-------- Record set

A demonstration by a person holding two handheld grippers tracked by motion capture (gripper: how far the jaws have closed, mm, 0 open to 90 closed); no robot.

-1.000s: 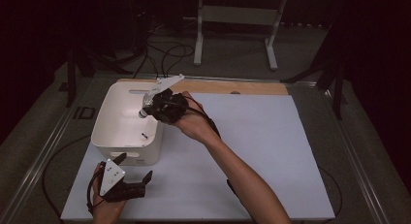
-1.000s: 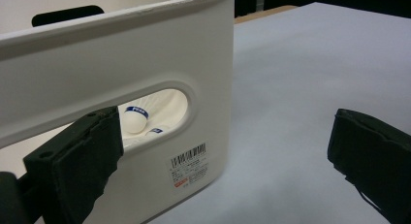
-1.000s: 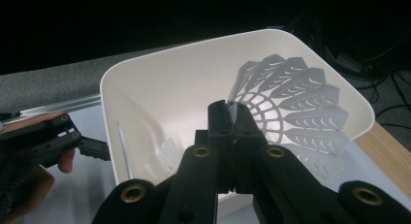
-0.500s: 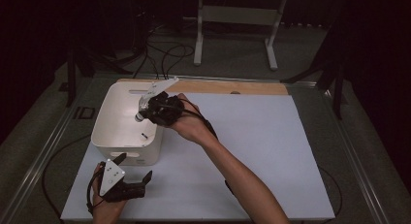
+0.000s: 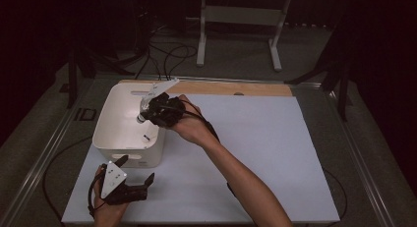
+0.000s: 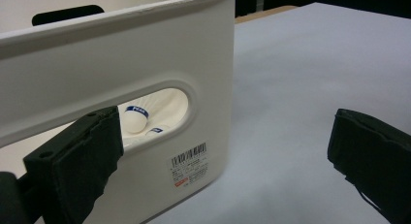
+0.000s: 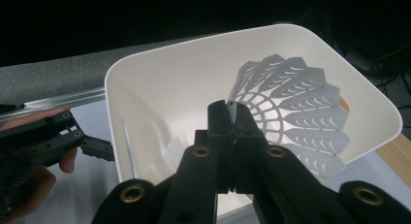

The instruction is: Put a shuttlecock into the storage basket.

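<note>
Over the white bin (image 5: 115, 138) hangs my right gripper (image 5: 150, 113), pointing down into it. It is shut on the skirt edge of a white plastic shuttlecock (image 7: 295, 112), pinched at the tips of my right gripper (image 7: 231, 111) above the bin's floor (image 7: 174, 88). More white shuttlecocks (image 7: 169, 153) lie at the bottom. My left gripper (image 5: 136, 169) rests on the white table sheet just in front of the bin, open and holding nothing. Its pads (image 6: 82, 161) frame the bin's front wall (image 6: 121, 54), where a handle slot shows shuttlecock corks with blue bands (image 6: 135, 118).
The white sheet (image 5: 275, 148) spreads wide to the right of the bin. A wooden strip (image 5: 236, 88) runs along its far edge and metal rails (image 5: 34, 168) border the table. A white stand (image 5: 241, 20) and cables lie on the floor beyond.
My right gripper, with the shuttlecock in it, has edged slightly left over the bin. The left gripper has stayed where it was.
</note>
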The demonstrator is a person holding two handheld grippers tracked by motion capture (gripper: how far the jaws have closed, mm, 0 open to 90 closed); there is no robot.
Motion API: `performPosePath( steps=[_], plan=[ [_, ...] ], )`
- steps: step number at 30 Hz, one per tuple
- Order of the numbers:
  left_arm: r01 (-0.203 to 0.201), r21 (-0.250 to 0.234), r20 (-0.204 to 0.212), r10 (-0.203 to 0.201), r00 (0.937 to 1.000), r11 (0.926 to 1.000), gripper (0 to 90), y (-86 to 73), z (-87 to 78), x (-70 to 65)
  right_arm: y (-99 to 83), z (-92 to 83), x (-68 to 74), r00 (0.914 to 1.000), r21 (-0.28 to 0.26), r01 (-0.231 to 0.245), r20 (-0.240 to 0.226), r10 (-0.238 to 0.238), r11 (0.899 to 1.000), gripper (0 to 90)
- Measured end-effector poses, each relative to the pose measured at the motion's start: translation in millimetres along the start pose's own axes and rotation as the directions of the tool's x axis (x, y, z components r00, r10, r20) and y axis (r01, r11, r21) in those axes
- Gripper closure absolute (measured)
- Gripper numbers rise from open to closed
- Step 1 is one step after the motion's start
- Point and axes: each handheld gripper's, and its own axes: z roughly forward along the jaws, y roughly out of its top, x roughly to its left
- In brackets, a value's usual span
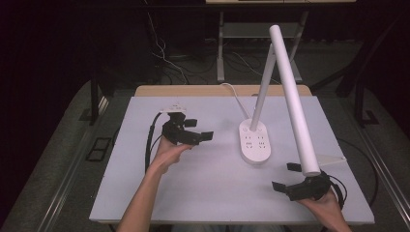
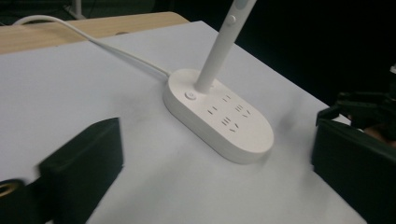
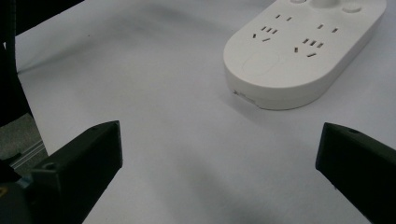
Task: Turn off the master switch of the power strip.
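Sockets unlabelled on white lamp base (image 2: 219, 119); no readable writing.

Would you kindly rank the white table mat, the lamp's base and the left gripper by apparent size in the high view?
1. white table mat, by far the largest.
2. lamp's base and left gripper: these look about alike, so I would not rank them.

a white desk lamp (image 1: 285, 92) with a white socket base (image 1: 255, 140) and white cord (image 1: 235, 94); pale grey table (image 1: 193, 193); black left gripper (image 1: 197, 129); black right gripper (image 1: 285, 176).
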Motion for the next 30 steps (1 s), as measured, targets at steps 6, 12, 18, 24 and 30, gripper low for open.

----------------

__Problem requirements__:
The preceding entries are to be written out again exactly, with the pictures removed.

__Finished task__:
A demonstration by a person holding two handheld grippers tracked by motion capture (gripper: how far the jaws have closed, mm, 0 open to 90 closed); no robot.

-1.000s: 
-1.000s: 
-1.000s: 
-0.500s: 
+0.000s: 
+0.000s: 
+0.000s: 

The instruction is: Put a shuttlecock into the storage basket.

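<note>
Over the white bin (image 5: 115, 138) hangs my right gripper (image 5: 150, 113), pointing down into it. It is shut on the skirt edge of a white plastic shuttlecock (image 7: 295, 112), pinched at the tips of my right gripper (image 7: 231, 111) above the bin's floor (image 7: 174, 88). More white shuttlecocks (image 7: 169, 153) lie at the bottom. My left gripper (image 5: 136, 169) rests on the white table sheet just in front of the bin, open and holding nothing. Its pads (image 6: 82, 161) frame the bin's front wall (image 6: 121, 54), where a handle slot shows shuttlecock corks with blue bands (image 6: 135, 118).
The white sheet (image 5: 275, 148) spreads wide to the right of the bin. A wooden strip (image 5: 236, 88) runs along its far edge and metal rails (image 5: 34, 168) border the table. A white stand (image 5: 241, 20) and cables lie on the floor beyond.
My right gripper, with the shuttlecock in it, has edged slightly left over the bin. The left gripper has stayed where it was.
</note>
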The demonstrator is a person holding two handheld grippers tracked by motion capture (gripper: how far the jaws have closed, mm, 0 open to 90 closed); there is no robot.
Motion API: `performPosePath( steps=[_], plan=[ [_, ...] ], )`
- steps: step number at 30 Hz, one per tuple
- Order of the numbers:
  left_arm: r01 (-0.203 to 0.201), r21 (-0.250 to 0.234), r20 (-0.204 to 0.212), r10 (-0.203 to 0.201), r00 (0.937 to 1.000), r11 (0.926 to 1.000), gripper (0 to 90), y (-86 to 73), z (-87 to 78), x (-70 to 65)
  right_arm: y (-99 to 83), z (-92 to 83), x (-68 to 74), r00 (0.914 to 1.000), r21 (-0.28 to 0.26), r01 (-0.231 to 0.245), r20 (-0.240 to 0.226), r10 (-0.238 to 0.238), r11 (0.899 to 1.000), gripper (0 to 90)
- Measured end-effector poses, each relative to the pose measured at the motion's start: translation in millimetres along the start pose's own axes and rotation as the directions of the tool's x axis (x, y, z components r00, r10, r20) and y axis (r01, r11, r21) in those axes
- Gripper closure absolute (measured)
- Gripper numbers rise from open to closed
- Step 1 is one step after the motion's start
- Point and axes: each handheld gripper's, and its own axes: z roughly forward along the jaws, y roughly out of its top, x roughly to its left
- In brackets, a value's usual span
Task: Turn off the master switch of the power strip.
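Sockets unlabelled on white lamp base (image 2: 219, 119); no readable writing.

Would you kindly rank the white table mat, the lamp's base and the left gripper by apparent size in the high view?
1. white table mat, by far the largest.
2. lamp's base and left gripper: these look about alike, so I would not rank them.

a white desk lamp (image 1: 285, 92) with a white socket base (image 1: 255, 140) and white cord (image 1: 235, 94); pale grey table (image 1: 193, 193); black left gripper (image 1: 197, 129); black right gripper (image 1: 285, 176).
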Motion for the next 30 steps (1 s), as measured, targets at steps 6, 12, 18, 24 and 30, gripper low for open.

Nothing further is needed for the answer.